Delação premiada: o escândalo da Cruz!

No Brasil, a delação premiada está em moda. Desde o ano de sua adoção, em 1999, ela vem sendo aplicada a muitos casos previstos no Código Penal (arts. e 159, §4º, e 288, p.u.). A delação premiada como instituto que conhecemos na atualidade, surgiu na década de 60, aqui nos Estados Unidos, com o nome de plea bargaining - uma espécie de barganha estabelecida entre juiz e réu – havendo a possibilidade de redução da pena do criminoso que entregar o(s) comparsa(s). A diferença entre delação e confissão é simples: a delação representa a imputação da culpa a terceiros, e a confissão refere-se à autoincriminação. Pois bem, não podendo simplesmente delatar a "humanidade" (como se dela eu também não fizesse parte), nem podendo hipocritamente imputar culpa somente a terceiros (como se eu fosse inculpável), para o propósito desta breve reflexão, desejo fazer um tipo de confissão delatória, assumindo minha co-participação pecaminosa no escândalo da Cruz (I Cor 1:23; Gál 5:11). Pois, conforme escreveu C. H. Spurgeon, "a Cruz ofende os homens, mais uma vez, porque vai claramente contra suas ideias de mérito humano. Não há uma alma em todo o mundo que, por natureza, gosta de ser despojada de todo o mérito".
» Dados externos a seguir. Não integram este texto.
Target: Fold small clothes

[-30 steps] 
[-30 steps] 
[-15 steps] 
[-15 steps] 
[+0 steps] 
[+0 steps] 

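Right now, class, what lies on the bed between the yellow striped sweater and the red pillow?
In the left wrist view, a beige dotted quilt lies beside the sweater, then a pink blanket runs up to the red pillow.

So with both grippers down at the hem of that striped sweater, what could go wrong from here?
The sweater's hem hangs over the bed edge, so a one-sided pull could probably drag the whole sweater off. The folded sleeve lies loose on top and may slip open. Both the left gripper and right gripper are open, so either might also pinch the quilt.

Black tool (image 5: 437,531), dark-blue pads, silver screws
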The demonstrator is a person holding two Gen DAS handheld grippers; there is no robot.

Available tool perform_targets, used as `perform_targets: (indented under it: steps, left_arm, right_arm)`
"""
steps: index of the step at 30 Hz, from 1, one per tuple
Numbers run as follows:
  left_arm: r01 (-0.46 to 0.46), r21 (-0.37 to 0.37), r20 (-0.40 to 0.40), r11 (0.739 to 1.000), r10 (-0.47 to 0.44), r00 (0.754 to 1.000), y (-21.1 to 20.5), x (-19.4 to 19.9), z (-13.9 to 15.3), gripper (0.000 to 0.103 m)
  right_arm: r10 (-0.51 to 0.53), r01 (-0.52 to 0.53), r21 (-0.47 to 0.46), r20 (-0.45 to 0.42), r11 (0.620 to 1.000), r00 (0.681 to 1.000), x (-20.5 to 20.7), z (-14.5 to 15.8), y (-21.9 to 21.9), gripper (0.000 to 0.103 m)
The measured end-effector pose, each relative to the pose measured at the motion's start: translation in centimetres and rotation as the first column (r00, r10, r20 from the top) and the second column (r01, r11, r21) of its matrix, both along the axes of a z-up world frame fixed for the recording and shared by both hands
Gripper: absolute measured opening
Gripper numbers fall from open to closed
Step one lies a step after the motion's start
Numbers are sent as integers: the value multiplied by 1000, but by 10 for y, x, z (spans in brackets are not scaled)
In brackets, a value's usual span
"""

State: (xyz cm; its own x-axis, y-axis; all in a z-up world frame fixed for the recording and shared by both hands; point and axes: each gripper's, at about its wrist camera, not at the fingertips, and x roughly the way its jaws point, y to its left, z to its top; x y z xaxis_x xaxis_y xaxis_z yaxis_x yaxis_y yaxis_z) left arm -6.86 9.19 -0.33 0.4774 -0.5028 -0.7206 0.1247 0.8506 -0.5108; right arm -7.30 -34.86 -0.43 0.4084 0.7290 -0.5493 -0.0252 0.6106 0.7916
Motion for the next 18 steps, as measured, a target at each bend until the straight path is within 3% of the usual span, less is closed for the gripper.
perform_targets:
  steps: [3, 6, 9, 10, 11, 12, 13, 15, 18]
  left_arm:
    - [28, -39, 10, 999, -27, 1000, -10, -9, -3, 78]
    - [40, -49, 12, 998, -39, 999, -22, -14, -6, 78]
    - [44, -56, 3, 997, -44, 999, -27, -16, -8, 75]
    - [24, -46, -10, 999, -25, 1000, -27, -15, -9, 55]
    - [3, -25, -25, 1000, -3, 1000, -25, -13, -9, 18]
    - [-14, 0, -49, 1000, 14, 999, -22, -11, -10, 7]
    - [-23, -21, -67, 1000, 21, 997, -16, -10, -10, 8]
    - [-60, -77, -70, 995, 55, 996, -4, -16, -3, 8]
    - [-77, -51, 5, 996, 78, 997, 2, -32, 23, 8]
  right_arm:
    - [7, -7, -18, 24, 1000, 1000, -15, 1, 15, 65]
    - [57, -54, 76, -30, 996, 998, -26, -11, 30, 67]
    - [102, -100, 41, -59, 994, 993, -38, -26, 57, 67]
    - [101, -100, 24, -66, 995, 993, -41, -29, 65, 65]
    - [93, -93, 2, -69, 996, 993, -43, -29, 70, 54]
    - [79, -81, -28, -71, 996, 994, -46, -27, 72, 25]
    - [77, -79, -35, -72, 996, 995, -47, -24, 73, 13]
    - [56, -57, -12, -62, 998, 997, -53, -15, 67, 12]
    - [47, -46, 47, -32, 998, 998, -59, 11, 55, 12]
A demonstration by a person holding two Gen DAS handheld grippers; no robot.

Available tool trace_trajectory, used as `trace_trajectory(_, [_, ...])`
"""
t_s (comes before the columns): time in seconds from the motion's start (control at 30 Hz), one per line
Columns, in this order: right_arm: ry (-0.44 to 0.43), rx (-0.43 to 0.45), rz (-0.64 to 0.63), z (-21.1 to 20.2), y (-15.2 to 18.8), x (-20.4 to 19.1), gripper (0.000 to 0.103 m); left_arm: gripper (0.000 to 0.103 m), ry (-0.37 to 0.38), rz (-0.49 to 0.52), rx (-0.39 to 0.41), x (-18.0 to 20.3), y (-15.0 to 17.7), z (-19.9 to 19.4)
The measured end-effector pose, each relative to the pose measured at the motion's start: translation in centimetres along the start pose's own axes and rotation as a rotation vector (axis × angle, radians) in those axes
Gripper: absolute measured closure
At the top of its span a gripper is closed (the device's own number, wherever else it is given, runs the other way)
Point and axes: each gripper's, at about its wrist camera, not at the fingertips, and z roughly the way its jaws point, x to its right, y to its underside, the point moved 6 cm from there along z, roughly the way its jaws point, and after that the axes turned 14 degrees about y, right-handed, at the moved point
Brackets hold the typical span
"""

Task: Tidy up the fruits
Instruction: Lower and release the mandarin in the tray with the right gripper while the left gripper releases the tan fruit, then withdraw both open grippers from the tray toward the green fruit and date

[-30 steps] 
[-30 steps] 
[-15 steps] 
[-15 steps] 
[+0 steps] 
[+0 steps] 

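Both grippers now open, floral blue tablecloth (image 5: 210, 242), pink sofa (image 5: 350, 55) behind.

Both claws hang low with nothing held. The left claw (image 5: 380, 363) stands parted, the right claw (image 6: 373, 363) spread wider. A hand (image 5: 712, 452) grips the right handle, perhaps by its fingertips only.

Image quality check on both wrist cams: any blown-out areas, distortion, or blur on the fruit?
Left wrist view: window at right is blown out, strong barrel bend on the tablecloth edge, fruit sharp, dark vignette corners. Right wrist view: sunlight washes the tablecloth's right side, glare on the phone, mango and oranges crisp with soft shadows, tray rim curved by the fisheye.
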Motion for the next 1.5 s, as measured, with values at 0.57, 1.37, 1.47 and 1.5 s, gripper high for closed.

Primeiramente, o escândalo da Cruz nos "ofende" por tirar de nós a meritocracia. O orgulho humano nos faz acreditar que somos bons e merecedores do favor divino. Consequentemente, é ele mesmo quem nos encerra num calabouço de suficiências, eliminando de vez de nossos corações a necessidade de Deus, fazendo-nos girar no círculo do nada. E, o que poderia ser mais terrível ao homem do que olhar para dentro de si mesmo e experimentar o desgosto de ser o que é: nada? Insuficientes por natureza, temos impresso no coração uma fatal inclinação e escolha contínua pela paixão de nós mesmos. Seguimos numa busca existencial constante e, ao percebermos nossa miserabilidade, somos arremessados pela angústia que caracteriza a condição humana, numa teia concupiscente de efemeridades e fulgacidades. Assim, descontentes e incapazes de sustentar tal realidade, começamos a tatear todas as coisas ao nosso redor que, infelizmente, assim como nós, estão fadadas ao pó. Em conformidade com G. Bernanos, "não fosse pela vigilante piedade de Deus, parece-me que, à primeira consciência que tivesse de si mesmo, o homem se desmancharia em poeira". No escândalo da Cruz, toda e qualquer possibilidade de merecimento, engenho ou glória humana é destruída, lançando-nos completamente sob uma condição de dependência do favor imerecido de Deus – o Supremo Juiz (Sal 7:11; 9:8; 75:7).

Em seguida, o escândalo da Cruz é um incômodo aos presunçosos e inaceitável àqueles que se julgam melhores. Na Cruz, "não há grego, nem judeu, circuncisão, nem incircuncisão, bárbaro, cita, servo ou livre; mas Cristo é tudo em todos" (Col 3:11). Porque, para Deus, "não há acepção de pessoas" (Rom 2.11). Assim, em termos de salvação, não existe "delação premiada". Não há barganha estabelecida entre nós e Deus. Ninguém vai para o céu por se julgar melhor que ninguém, e muito menos, por "delatar" o próximo! Pois como está escrito: "Não há um justo, nem um sequer. Não há ninguém que entenda; não há ninguém que busque a Deus. Todos se extraviaram, e juntamente se fizeram inúteis. Não há quem faça o bem, não há nem um só." (Rom 3:10-12)
"Porque todos pecaram e destituídos estão da glória de Deus" (Rom 3:23).

Finalmente, o maior escândalo da Cruz é que Deus, mesmo sendo o Supremo Juiz, fez-se também Promotor de um pacto de Graça para com aqueles a quem Ele assim a oferecer. Este favor imerecido não é fruto de nenhuma conquista ou mérito humano, mas uma dádiva da operação e execução exclusiva do Seu juízo e de Sua graça em nós. Portanto, visto que somos pecaminosos e não possuímos justiça própria com a qual pudéssemos satisfazer às exigências da lei de Deus, Cristo, por meio da Cruz, nos proveu escape… e só assim, podemos ter a redenção e a remissão dos nossos delitos e pecados, segundo a riqueza da sua graça (Efé 1: 5, 7-8). E, só pela graça D'Ele é que podemos ser salvos, por meio da fé, e isto não vem de nós… é dom de Deus!